Foram 110 unidades do 530 MLE produzidas em 1976 e outras 117 no ano seguinte. O motor era um 3.0 seis-cilindros de 200 cv, capaz de levar o sedã aos 100 km/h em 9,3 segundos. A maioria dos carros se perdeu, mas a BMW achou um deles, o de número 100.
EVENTOS
Dois chamaram atenção: o 1º encontro de clássicos no Museu Catavento e a primeira edição do Históricos de São Paulo que, segundo a organização, reuniu cerca de 1.500 veículos no que a Prefeitura chama de Triângulo SP, região que compreende o Theatro Municipal, o Largo São Francisco, a Praça da Sé, o Pateo do Collegio e o Largo São Bento.
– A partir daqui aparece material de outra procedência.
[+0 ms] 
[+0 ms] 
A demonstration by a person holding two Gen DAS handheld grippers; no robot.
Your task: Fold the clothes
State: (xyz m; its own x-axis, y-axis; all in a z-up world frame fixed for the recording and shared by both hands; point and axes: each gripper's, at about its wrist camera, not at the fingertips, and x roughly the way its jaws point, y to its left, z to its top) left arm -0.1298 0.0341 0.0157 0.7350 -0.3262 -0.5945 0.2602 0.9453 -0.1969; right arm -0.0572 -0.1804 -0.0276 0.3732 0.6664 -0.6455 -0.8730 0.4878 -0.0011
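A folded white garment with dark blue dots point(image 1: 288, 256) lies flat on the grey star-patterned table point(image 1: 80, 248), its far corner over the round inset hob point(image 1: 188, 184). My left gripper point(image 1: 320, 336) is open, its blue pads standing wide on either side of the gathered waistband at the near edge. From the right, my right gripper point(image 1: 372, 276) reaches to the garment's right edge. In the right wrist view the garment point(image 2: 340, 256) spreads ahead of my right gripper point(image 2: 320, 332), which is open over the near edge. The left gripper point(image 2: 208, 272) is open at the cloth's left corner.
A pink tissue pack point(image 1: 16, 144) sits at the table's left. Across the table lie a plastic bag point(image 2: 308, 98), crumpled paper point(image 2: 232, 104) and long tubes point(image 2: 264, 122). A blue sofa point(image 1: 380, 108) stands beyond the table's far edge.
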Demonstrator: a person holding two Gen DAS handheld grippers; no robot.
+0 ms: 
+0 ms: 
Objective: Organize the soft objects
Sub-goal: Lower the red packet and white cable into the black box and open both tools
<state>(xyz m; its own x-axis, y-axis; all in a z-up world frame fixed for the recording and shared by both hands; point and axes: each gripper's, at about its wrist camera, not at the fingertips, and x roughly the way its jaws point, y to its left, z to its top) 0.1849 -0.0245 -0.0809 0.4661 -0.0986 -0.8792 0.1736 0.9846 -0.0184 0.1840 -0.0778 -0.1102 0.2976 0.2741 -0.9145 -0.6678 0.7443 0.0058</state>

E durante a Autoclasica, principal evento de carros antigos da América Latina, um Delage D8 1932 e uma motocicleta BMW R17 1936 levaram o prêmio "Best of Show".
RARIDADES
Em março, durante o Salão de Genebra, a Hispano-Suiza revelou a primeira imagem do Carmen, um carro elétrico – projetado pela QEV Technologies, fornecedora de tecnologia para a Mahindra na Formula-E – com visual retrô que marcou o retorno da fabricante espanhola, notória por seus modelos de luxo feitos entre 1904 e 1968.
E uma réplica do Aérolithe foi construída.
Entre os clássicos de corrida, destaque foi o Williams-Renault FW14B pilotado por Nigel Mansell na temporada de 1992 da Fórmula 1 arrematado por £ 2.703.000, equivalente a R$ 13 milhões, em leilão realizado em Goodwood.
O evento inglês foi inclusive uma das realizações do blog, que em 2019 também visitou o Woodward Dream Cruise, dirigiu um Fiat 147 "Cachacinha", um Plymouth Belvedere 1967 envenenado pela Mopar e um Santana Executivo de uso da engenharia da Volkswagen. Sem falar no primeiro rali, estreando como piloto e depois navegando.
2019 foi um ano e tanto. Que venha 2020!
(Matéria atualizada em 29 de dezembro, às 16h38).